Мы можем говорить, хотя и заключены в тюрьму, из которой только смерть – выход, что стены темницы стеклянные. И развернутое перед нами содержание жизни – то райские, то адские картины великого Мастера – находится по ту сторону прозрачных стен.

Мы можем думать и то, что стены нашей темницы вовсе не прозрачны, а разнообразные картины жизни – только фресковая живопись, покрывающая стены. Все это не там, а здесь, с нами. Мы можем тогда изучать свойства красок и род живописи, которой раскрашена наша жизнь.

Нам доступно еще иное отношение к жизни. Когда мы открываем сердце тем картинам, которые вокруг нас, мы можем не задаваться вопросом, где они развернуты. Нет нам нужды скоблить стены нашей тюрьмы в надежде, что отстанет слой красок, покрывающих эти стены, или горевать о том, что краски не отстают, и стало быть, они за стенами, а стены – прозрачные: мы можем любить эти картины жизни независимо от их положения только потому, что они – содержание нашей души.
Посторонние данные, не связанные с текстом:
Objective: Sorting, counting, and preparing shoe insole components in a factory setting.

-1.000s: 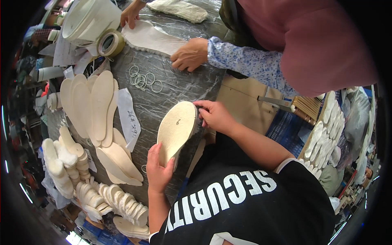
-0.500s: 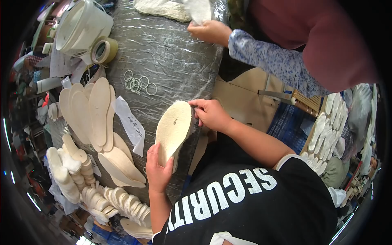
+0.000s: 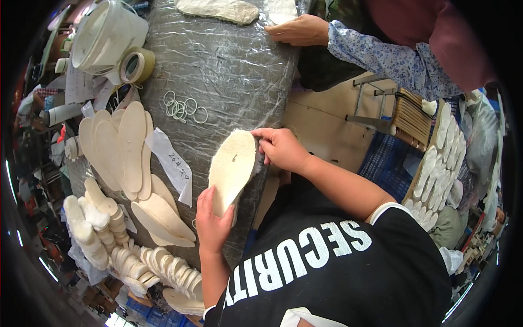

Относится ли это содержание к сущности или видимости – все равно: мы любим все это, а разве любовь спрашивает? Разве она требует документов? Мы любим. Любя, выражаем. И пусть мистик видит в выражении наших переживаний глубокие прозрения в сверхчувственное, а позитивист – только здешнюю жизнь, оба они должны согласиться, что такое выражение переживаний реально истинной, не претендующей на тенденцию реальностью [Там же: 431–432].

Белый здесь далеко отходит от обычных ламентаций и самоутешительных аргументов старших символистов. Те, по большому счету, всегда оставались во власти платонической и гностической вертикали, подсвеченной новейшим диаволизмом: одиночество темпорально-спациального изгнания и заточения воспринималось ими в каузальной ретроспективе отлучения от божественного истока и трактовалось в категориях проклятия рождения. За невозможностью разрушить «тюрьму» путь освобождения пролегал для них через ее медитативное преображение: в канонизированной формуле Фета «обойти, полюбить голубую тюрьму» ключевым был полуимператив: (успел) полюбить. Освобождение виделось в конечном счете индивидуальным делом, и даже если оно требовало от узников сплотиться, их могла объединять лишь общая цель. Показателен оксюморон, который использует Иванов, третируя поэзию Малларме и Анненского как низшую форму символизма, – «сосед по одиночной камере» (должно быть, подразумевается все же обитатель соседней одиночной камеры):

Для нас явление – символ, поскольку оно выход и дверь в тайну; для тех поэтов символ – тюремное оконце, чрез которое глядит узник, чтобы, утомившись приглядевшимся и ограниченным пейзажем, снова обратить взор в черную безвыходность своего каземата.

Естественным результатом этого обращения к тюремному мученичеству своего или чужого я является в возможности, как последнее слово лирического порыва, целая гамма отрицательных эмоций – отчаяния, ропота, уныния, горького скепсиса, жалости к себе и своему соседу по одиночной камере [Иванов 1916: 295].